Günün ilk ışıklarıyla panikle gözümü açtım.Evet,annem yine odama dalış yapmış ve perdeyi bi anda açmıştı.Annem hep böyle yapardı.Ancak böyle uyanabildiğimi söylüyor.Huysuzlanarak tekrar kafamı yastığıma gömdüm ve uyumuş numarası yaptım.Tabiki annem bunu yutmadı.Her sabah aynı şey olurdu.
-Hadi ama Barış her sabah aynı şeyi yutabileceğimi mi sanıyorsun.

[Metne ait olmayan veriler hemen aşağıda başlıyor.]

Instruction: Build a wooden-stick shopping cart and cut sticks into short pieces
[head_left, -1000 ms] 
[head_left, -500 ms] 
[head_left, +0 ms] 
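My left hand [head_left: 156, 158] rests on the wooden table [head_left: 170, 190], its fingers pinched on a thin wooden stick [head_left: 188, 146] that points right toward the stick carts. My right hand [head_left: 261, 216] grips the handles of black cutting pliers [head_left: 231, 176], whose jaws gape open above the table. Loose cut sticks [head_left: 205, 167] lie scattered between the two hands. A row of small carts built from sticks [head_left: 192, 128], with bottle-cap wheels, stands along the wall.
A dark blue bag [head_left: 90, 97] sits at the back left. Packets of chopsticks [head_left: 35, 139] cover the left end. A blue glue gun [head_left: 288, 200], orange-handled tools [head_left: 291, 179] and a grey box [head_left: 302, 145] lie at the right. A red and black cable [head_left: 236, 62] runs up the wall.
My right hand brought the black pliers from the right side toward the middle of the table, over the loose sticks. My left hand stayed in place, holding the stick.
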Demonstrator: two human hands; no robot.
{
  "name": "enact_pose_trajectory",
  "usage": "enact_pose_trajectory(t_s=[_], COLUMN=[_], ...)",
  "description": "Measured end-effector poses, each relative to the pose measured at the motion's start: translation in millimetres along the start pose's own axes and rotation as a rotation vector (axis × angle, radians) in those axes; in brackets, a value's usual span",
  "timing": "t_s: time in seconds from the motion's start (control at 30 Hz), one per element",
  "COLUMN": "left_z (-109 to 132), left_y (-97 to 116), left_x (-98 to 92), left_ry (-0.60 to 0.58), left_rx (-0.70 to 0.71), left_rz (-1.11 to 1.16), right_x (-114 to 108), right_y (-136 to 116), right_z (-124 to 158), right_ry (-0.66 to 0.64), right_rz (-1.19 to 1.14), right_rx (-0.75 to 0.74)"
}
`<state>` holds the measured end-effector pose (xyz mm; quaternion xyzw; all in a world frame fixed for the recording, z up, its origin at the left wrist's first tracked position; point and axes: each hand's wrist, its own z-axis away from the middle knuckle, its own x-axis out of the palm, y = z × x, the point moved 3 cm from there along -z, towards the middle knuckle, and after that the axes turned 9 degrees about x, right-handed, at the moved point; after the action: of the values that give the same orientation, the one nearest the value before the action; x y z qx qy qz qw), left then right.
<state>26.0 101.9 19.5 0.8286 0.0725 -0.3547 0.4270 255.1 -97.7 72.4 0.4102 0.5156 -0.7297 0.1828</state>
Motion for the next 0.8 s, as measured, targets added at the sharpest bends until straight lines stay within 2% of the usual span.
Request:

Annemin bu cümlesine karşı kalkıp ona ölümcül bakışlarımı yolladım.
-Sana da günaydın anne .
Yanağıma sulu bi öpücük kondurdu.
-Hadi kalk ,okula geç kalacaksın.
Bu cümlesine karşı hemen ayağa kalktım ve yüzümü yıkadım.Aynaya baktım.Evet,yakışıklıydım.Bu kaslar uğruna senelerimi vermiştim.Kumral bi tene sahiptim.Saçlarım genelde dağınık olurdu.Her sabah şu saçlar için 10 dakikasını harcayan insanları gerçekten anlamıyorum.Gözlerimin renkli olması pek de bişey ifade etmiyordu.Sadece ten rengimle uyum sağlıyorlardı.Görünüş olarak kendimi seviyordum aslında.Çok dış görünüşe önem vermezdim ama bu zamanlarda yakışıklı olmayınca bi kızın sana bakması imkansız bir hâl alıyor.Ellerimi ve yüzümü kuruladıktan sonra aşağıya indim.Önümde güzel bi kahvaltı duruyordu.Ağzıma birçok şey tıkıp üstümü giyinmeye çıktım.Arkamdan annemin "Kahvaltı yapmadan bir yere gitmek yok!" gibi bağırışlarını duymamazlıktan gelerek odama ulaştım.Dolabımı açtım.Altıma siyah kotumu geçirdim.Üstüme ise mavi kareli gömleğimi giydim.Çantamı alıp evden çıkacakken annemin arkamdan tutmasıyla irkildim.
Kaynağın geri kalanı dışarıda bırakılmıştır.